Former hitmaker Gary Barlow of boy band Take That was recently found to have taken part in a rather shifty tax avoidance scheme, one that’s sullied the pop star’s public image in the United Kingdom. Considering the respective damage each performer has done to society, The Guardian’s Stewart Lee compares and contrasts Barlow’s persona with that of the late Bard Of Hooksett, NH, GG Allin (above). “Gary Barlow accepted an OBE publicly for his good works, despite privately playing his part in closing hospitals, schools, shelters, and women’s refuges across the land,” observes Lee. “Allin’s life was a performance. Barlow’s life is an act.”
The paper trail linking Gary Barlow to a homeless man expiring in an empty building is convoluted. Allin’s culpability follows a more obvious sequence of cause and effect. He ate laxatives. This caused him to soil himself. He then threw his filth around, and if it hit you in the face you might get an illness. But compared with Barlow’s tax avoidance, Allin’s actions seem simple, uncontrived, honest – noble, even. His onstage offences were transient, as ephemeral as the sudden impact of a ball of dung in the eye. But who knows at what age Barlow began planning to present the public face of a charitable do-gooder, while secretly scheming to deprive the weak and vulnerable of succour, if indeed he ever did so? To quote Karlheinz Stockhausen’s oft-misunderstood comments on the 9/11 atrocity, Barlow’s career might be the devil’s “greatest work of art that is possible in the whole cosmos”. Allin aimed to be the ultimate rock’n’roll degenerate, but as an icon of filth, Barlow has surpassed him.

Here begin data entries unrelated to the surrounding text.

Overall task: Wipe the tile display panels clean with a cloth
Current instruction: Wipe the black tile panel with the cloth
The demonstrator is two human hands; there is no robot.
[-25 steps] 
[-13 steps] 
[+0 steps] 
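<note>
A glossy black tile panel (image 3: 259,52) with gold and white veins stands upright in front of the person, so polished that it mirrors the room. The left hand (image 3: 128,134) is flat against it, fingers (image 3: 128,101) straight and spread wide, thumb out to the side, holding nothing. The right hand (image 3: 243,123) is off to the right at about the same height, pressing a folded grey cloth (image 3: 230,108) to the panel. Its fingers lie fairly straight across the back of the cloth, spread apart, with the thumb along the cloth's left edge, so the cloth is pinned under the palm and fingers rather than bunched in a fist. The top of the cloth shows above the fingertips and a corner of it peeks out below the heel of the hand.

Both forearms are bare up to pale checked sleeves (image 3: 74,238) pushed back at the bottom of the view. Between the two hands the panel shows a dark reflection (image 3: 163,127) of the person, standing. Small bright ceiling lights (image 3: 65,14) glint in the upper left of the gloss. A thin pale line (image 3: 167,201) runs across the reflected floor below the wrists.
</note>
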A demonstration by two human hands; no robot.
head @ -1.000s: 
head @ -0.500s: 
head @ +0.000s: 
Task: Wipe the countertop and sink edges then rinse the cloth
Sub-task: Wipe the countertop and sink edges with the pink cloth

Today’s young people, anxious to offend as ever, need to embrace the opportunity Barlow has offered them to discover an avatar of offence that is entirely appropriate to our corrupt era. Grubby T-shirts of Vicious and Cobain and Doherty all seem so 20th century. In the current climate of cuts and austerity, drugs and violence are silly schoolyard crimes compared with massive corporate and individual tax avoidance. How brilliantly and thrillingly offensive would it be for today’s teens to parade around in T-shirts bearing the smiling face of Gary Barlow, OBE?